#### [Problem to work on]
Print the data once more, exactly as given. Drop the pictures.

#### [Provided data]
——————

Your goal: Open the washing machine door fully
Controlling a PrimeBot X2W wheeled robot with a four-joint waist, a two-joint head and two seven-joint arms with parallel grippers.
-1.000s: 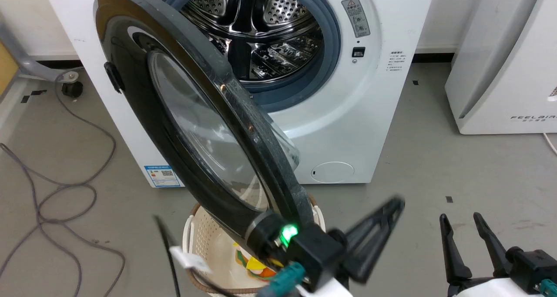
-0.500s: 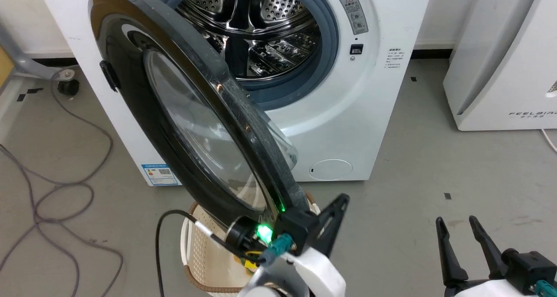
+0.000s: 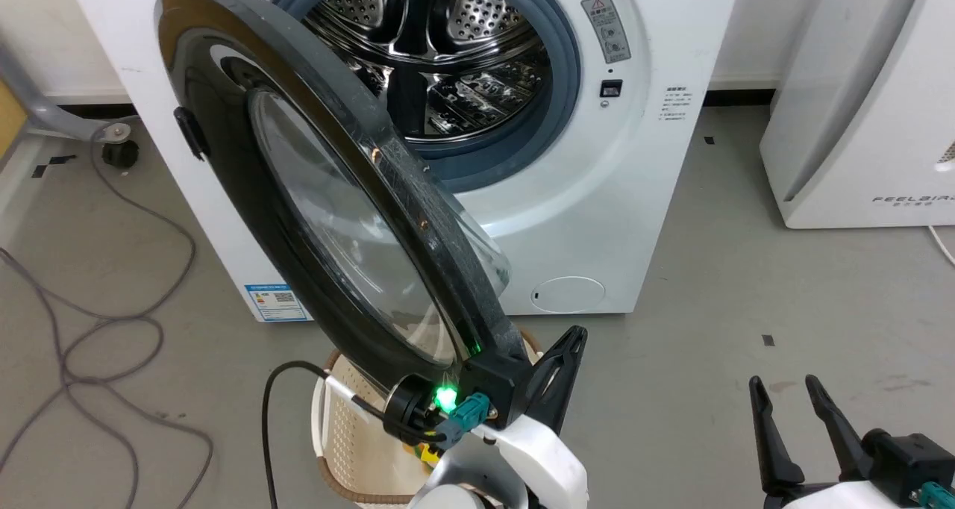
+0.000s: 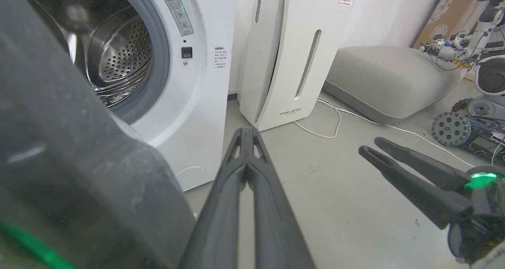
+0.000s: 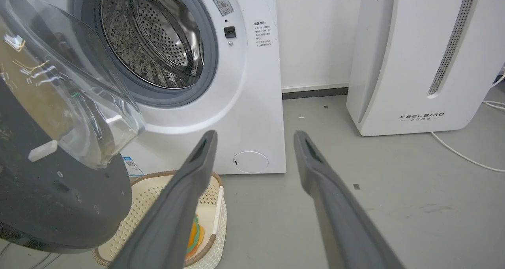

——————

#### [Solution]
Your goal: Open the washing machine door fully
Controlling a PrimeBot X2W wheeled robot with a four-joint waist, a two-joint head and two seven-joint arms with parallel grippers.
-1.000s: 
-0.500s: 
+0.000s: 
+0.000s: 
+0.000s: 

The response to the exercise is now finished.